• ASSIGNED TASK:
"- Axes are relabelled" appears in one line of the listing below; retype that line and every later line exactly, stopping at the end, and nothing else.

Start of Block

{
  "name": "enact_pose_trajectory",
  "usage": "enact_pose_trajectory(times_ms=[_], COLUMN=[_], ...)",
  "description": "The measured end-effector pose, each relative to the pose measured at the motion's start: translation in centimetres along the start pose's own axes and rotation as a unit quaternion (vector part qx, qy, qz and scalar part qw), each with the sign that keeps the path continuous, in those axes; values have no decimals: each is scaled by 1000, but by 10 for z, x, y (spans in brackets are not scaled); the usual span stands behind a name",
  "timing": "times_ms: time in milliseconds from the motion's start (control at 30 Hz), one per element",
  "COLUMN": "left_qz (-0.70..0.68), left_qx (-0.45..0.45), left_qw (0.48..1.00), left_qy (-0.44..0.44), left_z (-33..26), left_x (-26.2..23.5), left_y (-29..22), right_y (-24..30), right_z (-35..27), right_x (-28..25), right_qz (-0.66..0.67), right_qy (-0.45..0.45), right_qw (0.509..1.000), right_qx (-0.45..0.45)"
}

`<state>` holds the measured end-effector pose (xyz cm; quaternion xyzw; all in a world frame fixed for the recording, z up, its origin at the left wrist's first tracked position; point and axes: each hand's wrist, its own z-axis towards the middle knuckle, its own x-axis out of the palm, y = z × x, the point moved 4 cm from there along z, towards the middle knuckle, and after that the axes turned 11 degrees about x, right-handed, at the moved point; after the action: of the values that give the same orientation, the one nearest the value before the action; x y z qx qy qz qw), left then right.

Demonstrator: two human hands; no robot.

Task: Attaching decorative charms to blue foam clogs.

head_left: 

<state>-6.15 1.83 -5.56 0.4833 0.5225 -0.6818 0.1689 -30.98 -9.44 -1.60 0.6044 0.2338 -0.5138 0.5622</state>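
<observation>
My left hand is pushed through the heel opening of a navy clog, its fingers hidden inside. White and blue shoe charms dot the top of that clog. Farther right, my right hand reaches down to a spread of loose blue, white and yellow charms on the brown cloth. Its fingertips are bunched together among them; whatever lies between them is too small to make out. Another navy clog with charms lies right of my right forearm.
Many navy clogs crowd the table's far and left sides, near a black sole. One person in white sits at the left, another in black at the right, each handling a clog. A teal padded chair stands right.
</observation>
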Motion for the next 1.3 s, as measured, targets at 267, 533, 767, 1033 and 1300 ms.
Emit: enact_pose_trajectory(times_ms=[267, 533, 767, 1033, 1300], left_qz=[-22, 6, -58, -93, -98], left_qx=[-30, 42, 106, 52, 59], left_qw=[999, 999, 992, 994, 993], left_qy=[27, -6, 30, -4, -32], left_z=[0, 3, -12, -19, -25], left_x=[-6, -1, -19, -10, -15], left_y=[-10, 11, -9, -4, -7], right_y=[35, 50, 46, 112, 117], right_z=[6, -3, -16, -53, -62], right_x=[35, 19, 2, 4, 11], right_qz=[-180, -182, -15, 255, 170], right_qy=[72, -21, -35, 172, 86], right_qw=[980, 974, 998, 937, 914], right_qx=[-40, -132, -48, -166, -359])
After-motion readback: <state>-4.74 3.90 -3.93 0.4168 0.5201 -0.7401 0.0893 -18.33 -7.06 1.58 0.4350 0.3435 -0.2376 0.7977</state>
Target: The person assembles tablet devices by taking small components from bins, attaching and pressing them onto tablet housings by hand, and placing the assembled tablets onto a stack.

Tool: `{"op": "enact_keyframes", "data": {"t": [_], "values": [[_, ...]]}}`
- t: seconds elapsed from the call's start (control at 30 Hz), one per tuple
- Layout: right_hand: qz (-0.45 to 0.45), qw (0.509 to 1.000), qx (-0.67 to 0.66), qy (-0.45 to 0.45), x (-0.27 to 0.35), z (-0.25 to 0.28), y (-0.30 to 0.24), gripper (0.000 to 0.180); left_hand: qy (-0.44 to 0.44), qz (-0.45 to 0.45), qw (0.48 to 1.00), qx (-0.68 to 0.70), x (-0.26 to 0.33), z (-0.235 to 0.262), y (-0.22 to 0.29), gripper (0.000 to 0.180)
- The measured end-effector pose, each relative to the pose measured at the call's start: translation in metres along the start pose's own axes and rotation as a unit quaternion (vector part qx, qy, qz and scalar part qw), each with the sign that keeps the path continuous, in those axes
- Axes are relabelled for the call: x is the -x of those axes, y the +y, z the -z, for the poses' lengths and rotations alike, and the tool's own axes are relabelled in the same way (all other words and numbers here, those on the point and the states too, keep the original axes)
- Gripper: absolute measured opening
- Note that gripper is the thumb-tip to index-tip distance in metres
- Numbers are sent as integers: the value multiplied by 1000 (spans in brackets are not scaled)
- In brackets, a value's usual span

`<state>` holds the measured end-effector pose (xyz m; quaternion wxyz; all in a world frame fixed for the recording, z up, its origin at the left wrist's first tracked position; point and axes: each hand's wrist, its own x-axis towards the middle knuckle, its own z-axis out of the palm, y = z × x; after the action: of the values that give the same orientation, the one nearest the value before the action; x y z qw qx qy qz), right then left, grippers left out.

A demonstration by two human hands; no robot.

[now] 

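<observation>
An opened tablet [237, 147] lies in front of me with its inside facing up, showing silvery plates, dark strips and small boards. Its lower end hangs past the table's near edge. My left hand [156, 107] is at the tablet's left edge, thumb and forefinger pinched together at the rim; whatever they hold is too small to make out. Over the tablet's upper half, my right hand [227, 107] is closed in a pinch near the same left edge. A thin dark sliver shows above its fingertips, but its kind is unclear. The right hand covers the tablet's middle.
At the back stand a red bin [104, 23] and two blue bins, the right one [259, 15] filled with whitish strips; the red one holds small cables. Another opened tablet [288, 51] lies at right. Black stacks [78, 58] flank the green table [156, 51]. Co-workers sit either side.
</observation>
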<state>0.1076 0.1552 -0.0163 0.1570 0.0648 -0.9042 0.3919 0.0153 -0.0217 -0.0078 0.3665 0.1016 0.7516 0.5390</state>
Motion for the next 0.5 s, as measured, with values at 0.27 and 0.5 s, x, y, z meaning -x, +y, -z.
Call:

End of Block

• SOLUTION TO THE EXERCISE:
- Axes are relabelled for the call: x is the -x of those axes, y the +y, z the -z, for the poses' lengths and rotations alike, and the tool's own axes are relabelled in the same way (all other words and numbers here, those on the point and the states too, keep the original axes)
- Gripper: absolute measured opening
- Note that gripper is the thumb-tip to index-tip distance in metres
- Numbers are sent as integers: the value multiplied by 1000 (spans in brackets are not scaled)
- In brackets, a value's usual span

`<state>` holds the measured end-effector pose (xyz m; quaternion wxyz; all in a world frame fixed for the recording, z up, its origin at the left wrist's first tracked position; point and axes: each hand's wrist, its own x-axis towards the middle knuckle, its own z-axis out of the palm, y = z × x; after the action: of the values that give the same orientation, the one nearest the value before the action; x y z qw qx qy qz), right then left, grippers left out.

A demonstration by two human hands; no robot.

[now] 

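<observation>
An opened tablet [237, 147] lies in front of me with its inside facing up, showing silvery plates, dark strips and small boards. Its lower end hangs past the table's near edge. My left hand [156, 107] is at the tablet's left edge, thumb and forefinger pinched together at the rim; whatever they hold is too small to make out. Over the tablet's upper half, my right hand [227, 107] is closed in a pinch near the same left edge. A thin dark sliver shows above its fingertips, but its kind is unclear. The right hand covers the tablet's middle.
At the back stand a red bin [104, 23] and two blue bins, the right one [259, 15] filled with whitish strips; the red one holds small cables. Another opened tablet [288, 51] lies at right. Black stacks [78, 58] flank the green table [156, 51]. Co-workers sit either side.
</observation>
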<state>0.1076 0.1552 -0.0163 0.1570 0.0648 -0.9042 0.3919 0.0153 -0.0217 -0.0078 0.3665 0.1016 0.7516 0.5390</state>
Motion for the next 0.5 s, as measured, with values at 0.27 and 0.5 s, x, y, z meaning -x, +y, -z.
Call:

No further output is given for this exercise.